- [ABOUT THIS TASK]: Word for word, set down every line of the entries below from the line with "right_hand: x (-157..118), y" to the line with "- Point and", including both, and no other line.

- [INFORMATION]:
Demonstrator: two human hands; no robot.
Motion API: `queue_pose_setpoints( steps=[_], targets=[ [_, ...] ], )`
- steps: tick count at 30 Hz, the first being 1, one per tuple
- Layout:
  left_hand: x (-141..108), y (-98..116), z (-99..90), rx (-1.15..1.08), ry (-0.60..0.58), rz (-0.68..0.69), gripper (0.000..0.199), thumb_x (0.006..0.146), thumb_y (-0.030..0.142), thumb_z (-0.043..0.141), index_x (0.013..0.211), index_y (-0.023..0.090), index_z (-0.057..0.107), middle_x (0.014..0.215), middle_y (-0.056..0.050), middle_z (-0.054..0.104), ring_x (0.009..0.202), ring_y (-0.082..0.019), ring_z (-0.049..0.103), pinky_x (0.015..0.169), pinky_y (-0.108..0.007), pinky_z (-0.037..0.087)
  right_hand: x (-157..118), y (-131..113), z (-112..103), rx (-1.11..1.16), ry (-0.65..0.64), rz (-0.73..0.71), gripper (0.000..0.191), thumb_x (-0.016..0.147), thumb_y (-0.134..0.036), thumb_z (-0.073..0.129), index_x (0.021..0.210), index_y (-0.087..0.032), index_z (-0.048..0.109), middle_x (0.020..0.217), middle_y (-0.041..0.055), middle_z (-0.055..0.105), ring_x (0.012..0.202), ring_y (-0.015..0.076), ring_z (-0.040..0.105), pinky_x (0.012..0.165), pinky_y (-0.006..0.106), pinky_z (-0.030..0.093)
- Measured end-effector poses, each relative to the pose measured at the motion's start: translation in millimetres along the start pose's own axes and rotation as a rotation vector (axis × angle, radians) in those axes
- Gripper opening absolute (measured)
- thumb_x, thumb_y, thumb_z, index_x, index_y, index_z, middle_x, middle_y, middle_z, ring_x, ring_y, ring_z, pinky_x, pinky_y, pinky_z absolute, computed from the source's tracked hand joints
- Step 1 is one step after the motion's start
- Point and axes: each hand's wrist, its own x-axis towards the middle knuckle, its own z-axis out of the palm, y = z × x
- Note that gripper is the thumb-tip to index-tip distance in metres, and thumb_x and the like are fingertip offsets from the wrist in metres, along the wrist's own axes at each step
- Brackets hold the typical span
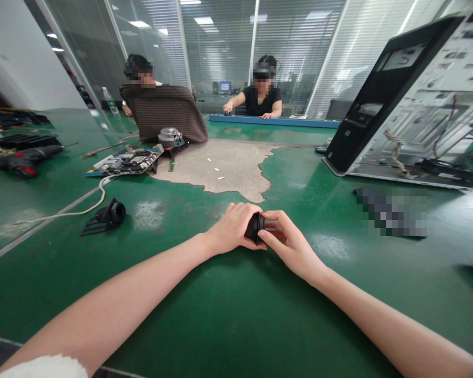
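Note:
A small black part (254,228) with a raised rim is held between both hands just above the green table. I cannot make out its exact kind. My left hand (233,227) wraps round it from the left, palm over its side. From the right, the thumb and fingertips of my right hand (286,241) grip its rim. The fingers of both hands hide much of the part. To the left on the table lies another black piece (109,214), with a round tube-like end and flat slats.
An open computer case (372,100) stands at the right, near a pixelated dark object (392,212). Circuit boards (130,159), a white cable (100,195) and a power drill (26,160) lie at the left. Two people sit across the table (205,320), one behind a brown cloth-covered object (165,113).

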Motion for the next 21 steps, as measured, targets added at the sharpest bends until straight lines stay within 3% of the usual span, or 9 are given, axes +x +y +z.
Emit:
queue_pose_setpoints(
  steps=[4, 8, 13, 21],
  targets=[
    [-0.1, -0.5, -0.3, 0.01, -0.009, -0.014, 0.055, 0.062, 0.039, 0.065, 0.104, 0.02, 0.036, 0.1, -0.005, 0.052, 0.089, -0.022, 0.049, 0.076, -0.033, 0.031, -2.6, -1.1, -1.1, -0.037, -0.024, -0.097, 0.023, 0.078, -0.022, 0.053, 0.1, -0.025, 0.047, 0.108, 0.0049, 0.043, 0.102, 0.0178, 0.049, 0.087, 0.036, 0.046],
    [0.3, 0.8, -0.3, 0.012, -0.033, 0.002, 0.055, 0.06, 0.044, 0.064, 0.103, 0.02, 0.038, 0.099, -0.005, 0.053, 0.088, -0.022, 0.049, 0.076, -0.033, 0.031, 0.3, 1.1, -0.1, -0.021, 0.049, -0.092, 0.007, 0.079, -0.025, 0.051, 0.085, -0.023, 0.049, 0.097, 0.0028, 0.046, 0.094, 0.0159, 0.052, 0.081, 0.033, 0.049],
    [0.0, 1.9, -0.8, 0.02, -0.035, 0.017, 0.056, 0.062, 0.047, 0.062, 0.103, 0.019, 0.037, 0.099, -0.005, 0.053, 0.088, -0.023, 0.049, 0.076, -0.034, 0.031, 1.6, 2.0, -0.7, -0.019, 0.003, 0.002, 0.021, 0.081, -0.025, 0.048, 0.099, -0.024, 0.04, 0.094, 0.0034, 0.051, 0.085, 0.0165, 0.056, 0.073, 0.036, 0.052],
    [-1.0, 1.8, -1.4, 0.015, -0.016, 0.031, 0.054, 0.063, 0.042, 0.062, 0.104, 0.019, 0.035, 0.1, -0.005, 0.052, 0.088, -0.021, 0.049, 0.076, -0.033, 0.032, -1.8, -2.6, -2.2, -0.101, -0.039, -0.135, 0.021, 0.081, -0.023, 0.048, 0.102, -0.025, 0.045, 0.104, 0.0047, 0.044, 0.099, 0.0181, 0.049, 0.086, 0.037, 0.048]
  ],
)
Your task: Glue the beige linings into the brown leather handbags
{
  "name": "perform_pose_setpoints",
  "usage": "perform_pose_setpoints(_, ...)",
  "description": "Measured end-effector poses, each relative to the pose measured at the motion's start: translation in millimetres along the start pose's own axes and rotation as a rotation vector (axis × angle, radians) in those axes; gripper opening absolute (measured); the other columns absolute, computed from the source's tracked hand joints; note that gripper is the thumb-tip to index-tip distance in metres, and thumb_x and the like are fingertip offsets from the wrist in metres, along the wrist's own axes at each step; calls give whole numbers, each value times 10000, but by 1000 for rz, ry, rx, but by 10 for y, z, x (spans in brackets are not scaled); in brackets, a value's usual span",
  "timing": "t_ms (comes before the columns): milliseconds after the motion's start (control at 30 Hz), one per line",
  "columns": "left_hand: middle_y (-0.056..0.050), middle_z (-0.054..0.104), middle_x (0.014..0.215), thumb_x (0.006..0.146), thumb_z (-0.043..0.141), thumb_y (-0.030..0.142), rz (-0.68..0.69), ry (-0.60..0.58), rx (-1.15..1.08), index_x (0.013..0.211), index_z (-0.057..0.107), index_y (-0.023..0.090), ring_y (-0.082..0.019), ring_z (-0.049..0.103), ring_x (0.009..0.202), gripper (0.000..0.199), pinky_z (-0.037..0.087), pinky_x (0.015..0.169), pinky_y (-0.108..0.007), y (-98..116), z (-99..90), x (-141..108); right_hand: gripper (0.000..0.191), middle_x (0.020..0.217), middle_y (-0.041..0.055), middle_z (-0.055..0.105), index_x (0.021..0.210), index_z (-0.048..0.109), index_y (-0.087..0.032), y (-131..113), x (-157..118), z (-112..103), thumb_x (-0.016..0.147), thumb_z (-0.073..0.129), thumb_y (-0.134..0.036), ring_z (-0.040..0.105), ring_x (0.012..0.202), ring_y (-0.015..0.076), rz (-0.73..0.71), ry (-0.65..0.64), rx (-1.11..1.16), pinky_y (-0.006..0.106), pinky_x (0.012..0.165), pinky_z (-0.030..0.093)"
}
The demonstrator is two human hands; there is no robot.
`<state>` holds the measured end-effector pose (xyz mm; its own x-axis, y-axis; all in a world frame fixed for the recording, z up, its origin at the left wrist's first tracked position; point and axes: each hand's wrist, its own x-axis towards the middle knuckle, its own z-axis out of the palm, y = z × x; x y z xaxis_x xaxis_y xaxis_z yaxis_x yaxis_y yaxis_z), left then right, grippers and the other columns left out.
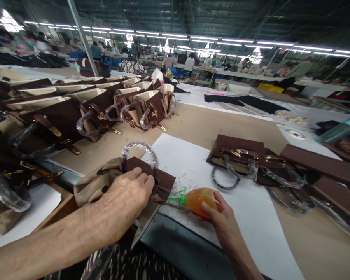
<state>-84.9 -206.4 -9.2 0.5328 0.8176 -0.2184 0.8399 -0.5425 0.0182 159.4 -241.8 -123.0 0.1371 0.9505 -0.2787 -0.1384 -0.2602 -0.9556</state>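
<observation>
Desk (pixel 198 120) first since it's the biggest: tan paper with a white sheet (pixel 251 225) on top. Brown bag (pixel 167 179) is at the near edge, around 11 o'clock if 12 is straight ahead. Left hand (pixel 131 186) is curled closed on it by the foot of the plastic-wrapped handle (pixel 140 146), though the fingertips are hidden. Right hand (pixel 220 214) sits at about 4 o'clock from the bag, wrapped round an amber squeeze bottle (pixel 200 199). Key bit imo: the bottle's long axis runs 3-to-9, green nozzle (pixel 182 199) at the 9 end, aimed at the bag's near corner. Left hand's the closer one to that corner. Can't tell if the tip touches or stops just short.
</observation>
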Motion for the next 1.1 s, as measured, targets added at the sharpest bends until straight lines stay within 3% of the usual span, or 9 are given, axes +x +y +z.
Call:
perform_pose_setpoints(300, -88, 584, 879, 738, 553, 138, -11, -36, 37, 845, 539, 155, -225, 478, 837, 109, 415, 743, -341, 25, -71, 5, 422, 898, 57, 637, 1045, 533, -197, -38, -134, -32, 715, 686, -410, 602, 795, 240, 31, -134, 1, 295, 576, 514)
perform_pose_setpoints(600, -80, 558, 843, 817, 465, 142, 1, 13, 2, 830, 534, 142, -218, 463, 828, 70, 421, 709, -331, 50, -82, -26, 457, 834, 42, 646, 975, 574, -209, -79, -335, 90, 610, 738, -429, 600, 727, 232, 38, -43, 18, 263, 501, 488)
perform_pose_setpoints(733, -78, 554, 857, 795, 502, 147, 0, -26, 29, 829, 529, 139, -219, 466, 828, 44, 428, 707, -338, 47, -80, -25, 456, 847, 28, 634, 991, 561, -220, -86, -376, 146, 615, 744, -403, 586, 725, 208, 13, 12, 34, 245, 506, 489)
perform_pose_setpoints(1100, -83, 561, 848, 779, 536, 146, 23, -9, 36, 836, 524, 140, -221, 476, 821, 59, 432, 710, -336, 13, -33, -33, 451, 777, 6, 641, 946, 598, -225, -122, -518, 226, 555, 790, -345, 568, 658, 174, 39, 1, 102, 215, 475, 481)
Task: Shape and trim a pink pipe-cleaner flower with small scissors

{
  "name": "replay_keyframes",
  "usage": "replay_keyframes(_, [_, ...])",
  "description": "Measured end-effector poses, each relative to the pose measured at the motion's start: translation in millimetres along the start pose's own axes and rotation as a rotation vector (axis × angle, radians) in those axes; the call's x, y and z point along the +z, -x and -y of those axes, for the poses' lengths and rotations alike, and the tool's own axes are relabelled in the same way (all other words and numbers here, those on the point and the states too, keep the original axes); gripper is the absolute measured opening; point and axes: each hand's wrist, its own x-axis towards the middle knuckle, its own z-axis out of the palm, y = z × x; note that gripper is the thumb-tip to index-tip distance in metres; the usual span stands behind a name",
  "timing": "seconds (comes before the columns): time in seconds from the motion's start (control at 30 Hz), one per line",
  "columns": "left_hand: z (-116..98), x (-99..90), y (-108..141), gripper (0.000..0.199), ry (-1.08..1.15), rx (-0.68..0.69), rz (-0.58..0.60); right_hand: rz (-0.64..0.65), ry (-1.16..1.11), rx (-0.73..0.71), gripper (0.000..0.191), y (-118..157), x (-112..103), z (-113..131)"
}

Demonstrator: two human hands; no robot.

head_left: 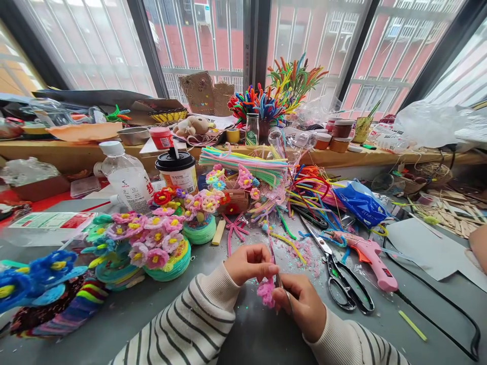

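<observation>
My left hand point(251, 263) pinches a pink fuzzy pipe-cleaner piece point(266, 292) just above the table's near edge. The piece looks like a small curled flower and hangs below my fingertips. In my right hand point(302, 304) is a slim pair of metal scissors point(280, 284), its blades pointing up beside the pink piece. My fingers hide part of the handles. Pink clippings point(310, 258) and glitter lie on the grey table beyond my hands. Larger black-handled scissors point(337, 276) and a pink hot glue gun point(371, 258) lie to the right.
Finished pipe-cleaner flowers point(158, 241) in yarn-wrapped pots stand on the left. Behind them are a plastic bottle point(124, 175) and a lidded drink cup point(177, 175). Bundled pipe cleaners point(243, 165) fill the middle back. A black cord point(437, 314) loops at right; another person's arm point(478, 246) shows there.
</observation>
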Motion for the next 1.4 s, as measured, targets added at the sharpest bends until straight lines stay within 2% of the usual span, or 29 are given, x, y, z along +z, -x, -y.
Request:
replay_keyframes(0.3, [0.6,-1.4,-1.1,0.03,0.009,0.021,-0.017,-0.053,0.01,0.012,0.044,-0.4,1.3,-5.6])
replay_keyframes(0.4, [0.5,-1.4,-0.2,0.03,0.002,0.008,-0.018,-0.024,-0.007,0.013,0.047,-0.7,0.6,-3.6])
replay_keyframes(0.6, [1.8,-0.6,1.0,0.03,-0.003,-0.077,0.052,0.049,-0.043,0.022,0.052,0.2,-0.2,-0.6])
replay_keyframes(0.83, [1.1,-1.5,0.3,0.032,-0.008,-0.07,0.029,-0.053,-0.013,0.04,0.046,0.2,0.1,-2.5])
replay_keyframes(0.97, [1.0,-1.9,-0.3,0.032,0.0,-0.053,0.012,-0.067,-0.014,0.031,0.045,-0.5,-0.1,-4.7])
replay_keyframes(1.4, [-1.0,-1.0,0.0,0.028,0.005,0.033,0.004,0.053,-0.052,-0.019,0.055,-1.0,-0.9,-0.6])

- [REPLY]:
  right_hand: x (-157..118), y (-131..113), z (-112..103), rx (-1.11..1.16), ry (-0.65..0.64), rz (-0.73..0.71), gripper (0.000..0.191), thumb_x (-0.016..0.147), thumb_y (-0.134..0.036), thumb_z (-0.073..0.129), index_x (0.021..0.210), index_y (-0.087..0.032), index_z (-0.048..0.109), middle_x (0.020..0.217), middle_y (-0.041..0.055), middle_z (-0.055..0.105), ring_x (0.012..0.202), ring_y (-0.015..0.076), ring_z (-0.040..0.105), pinky_x (0.012..0.165), pinky_y (-0.006..0.106), pinky_z (-0.030..0.093)
- Measured end-effector poses, each relative to the pose measured at the motion's start: translation in millimetres along the start pose's own axes and rotation as a rotation vector (axis × angle, radians) in those axes
- Gripper opening absolute (measured)
- thumb_x, thumb_y, thumb_z, index_x, index_y, index_z, middle_x, middle_y, middle_z, ring_x, ring_y, ring_z, pinky_x, pinky_y, pinky_z absolute, computed from the source's tracked hand joints
- Step 1 is one step after the motion's start
- Point and axes: each hand's wrist, its own x-axis towards the middle knuckle, its own z-axis out of the palm, y = z × x

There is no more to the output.